Une plus grande attention aux personnages
Car si la dépression trouve sa place dans toutes ces comédies, c’est d’abord parce que ces dernières accordent une plus grande attention aux personnages. Ce ne sont plus seulement des héros facilement identifiables, qui n’évoluent presque pas au fil des saisons, mais des hommes et des femmes qui nous ressemblent, avec leurs forces, leurs faiblesses et leurs états d’âme. Des héros complexes, nuancés, capables de faire des erreurs comme de belles choses. Bref, ce sont des personnages plus humains, qui nous ressemblent davantage, et avec lesquels on peut plus facilement s’identifier. Et ce n’est sans doute pas un hasard si on recense de plus en plus de comédies inspirées de la vie réelle de leurs créateurs, frôlant même avec l’autobiographie comme Louie ou tout récemment Better Things et Atlanta.
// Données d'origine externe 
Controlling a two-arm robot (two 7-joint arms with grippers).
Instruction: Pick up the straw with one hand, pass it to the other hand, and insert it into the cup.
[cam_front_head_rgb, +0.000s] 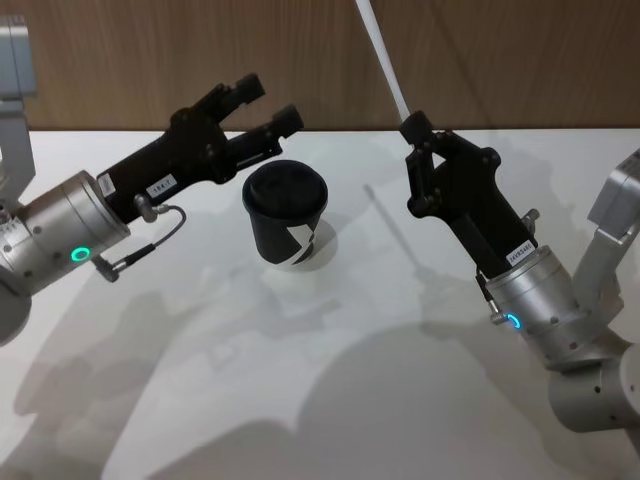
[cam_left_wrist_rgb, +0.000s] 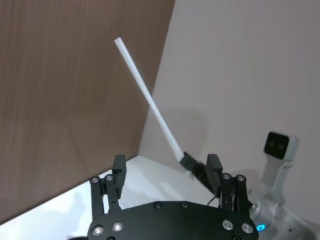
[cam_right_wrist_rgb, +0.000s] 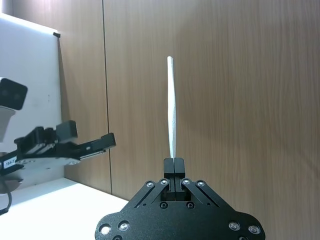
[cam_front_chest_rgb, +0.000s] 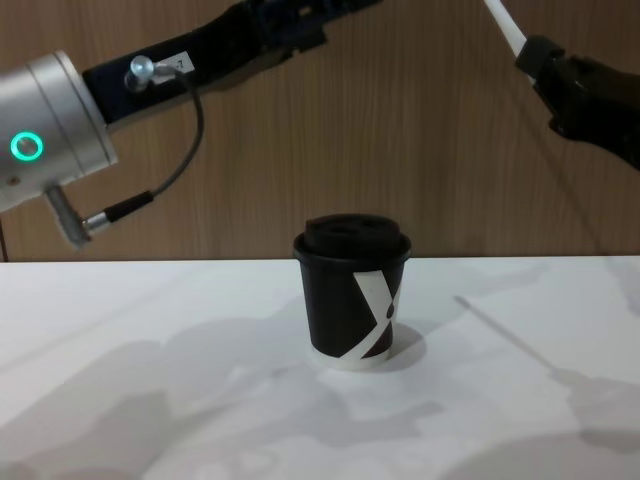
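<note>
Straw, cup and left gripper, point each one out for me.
straw (cam_front_head_rgb: 385, 62), head view, middle of its visible length.
cup (cam_front_chest_rgb: 330, 305), chest view, black side wall.
left gripper (cam_front_head_rgb: 270, 100), head view, midway between its open fingers.

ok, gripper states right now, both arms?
Left gripper: open, holding nothing.
Right gripper: closed on the straw, gripping it at one end.
</note>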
A travers ces personnages plus travaillés et plus proches de nous, les comédies peuvent déployer davantage de sentiments, s’ouvrir à plus de thématiques, pour finalement se transformer jusqu’à devenir mélancoliques et touchantes. Le héros comique est alors devenu un clown triste. Et même littéralement comme dans Baskets (co-écrite et produite par Louis C.K., encore lui) où Zach Galifianakis, acteur essentiellement connu pour ses rôles comiques, interprète un authentique clown qui rêve de devenir professionnel. Peut-être plus encore que les autres dramédies actuelles, comme on les appelle parfois, Baskets symbolise cet autre visage de la comédie. Un visage qui, derrière son maquillage, cache un mal être abyssal que le rire ne suffit plus à masquer mais qu’il permet néanmoins de supporter.